Relax. There is no other Silicon Valley in sight. The tired narrative of ‘the next Silicon Valley’ has become outdated. Planners from all over the world trying to replicate the secret sauce of the Bay Area had limited success. No ecosystem realistically has the possibility to close the gap with Silicon Valley and reach the density levels of the Bay Area. That said, as Sam Altman correctly points out, there will likely be 30+ clusters in different places able to get beyond critical mass.
Are startups leaving Silicon Valley? More and more tech startups are leaving California. Behind this choice, are several factors: the first being the insane cost of living. Large companies have made the leap as well.
Does it mean that a democratization of tech hubs is taking place across the US? Although New York, Los Angeles County area, Boston and Cambridge, Austin (and Texas in general), Seattle, Atlanta, Chicago, and the North Carolina tech triangle have all emerged as alternative centers of innovation, our data confirms that the Bay’s dominance still looks formidable. Investments in Silicon Valley scaleups are 3.6 times higher than in New York, 7 times more than Boston/Cambridge, over 10 times more than in LA and Austin, and 30+ times more than the other hubs.

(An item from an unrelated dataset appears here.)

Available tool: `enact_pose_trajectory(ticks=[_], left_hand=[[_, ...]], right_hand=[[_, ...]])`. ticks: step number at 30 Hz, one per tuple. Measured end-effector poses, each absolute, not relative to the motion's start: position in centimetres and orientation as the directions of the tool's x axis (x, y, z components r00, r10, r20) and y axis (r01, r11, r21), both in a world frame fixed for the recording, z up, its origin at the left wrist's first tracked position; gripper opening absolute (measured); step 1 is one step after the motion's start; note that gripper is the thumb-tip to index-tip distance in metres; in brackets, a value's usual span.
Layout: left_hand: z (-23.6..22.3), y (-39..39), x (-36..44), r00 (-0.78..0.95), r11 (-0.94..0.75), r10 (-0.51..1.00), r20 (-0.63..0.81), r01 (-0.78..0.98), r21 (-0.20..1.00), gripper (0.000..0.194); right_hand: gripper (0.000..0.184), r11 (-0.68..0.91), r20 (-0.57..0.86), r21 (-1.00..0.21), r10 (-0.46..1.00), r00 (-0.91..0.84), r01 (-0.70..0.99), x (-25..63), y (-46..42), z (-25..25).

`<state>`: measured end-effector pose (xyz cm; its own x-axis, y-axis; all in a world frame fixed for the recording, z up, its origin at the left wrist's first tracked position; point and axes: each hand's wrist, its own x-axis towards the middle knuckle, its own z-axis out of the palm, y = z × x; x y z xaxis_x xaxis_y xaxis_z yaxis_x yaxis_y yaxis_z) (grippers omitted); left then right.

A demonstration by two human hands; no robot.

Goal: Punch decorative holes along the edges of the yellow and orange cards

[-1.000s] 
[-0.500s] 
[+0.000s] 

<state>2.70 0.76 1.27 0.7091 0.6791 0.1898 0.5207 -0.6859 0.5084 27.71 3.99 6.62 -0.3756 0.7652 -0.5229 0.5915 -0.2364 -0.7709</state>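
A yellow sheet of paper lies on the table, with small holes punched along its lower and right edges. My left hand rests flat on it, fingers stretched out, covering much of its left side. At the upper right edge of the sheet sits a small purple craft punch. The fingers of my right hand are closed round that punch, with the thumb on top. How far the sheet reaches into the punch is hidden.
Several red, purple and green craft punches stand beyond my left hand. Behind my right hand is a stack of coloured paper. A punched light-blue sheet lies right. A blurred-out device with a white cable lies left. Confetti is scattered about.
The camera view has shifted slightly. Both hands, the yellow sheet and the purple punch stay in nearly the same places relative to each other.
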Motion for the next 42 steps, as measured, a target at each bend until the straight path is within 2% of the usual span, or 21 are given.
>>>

Emerging tech trends? More deep and transversal. Silicon Valley tech scaleups are increasingly focusing on the development of deep, cross-cutting technologies and becoming more vertical-agnostic. Looking at the recently founded fast growing scaleups, 25% develop Artificial Intelligence technologies. Security, Cloud, and Blockchain do follow. Predominant areas of application are Health, Finance, Mobility and Energy.
In closing: while 2022 is shaping up as a year of slow down of the global innovation economy (to which extents is still hard to predict) one data point is pretty clear: Silicon Valley remains the undisputed north star for both quality and quantity of the innovation throughput in the world.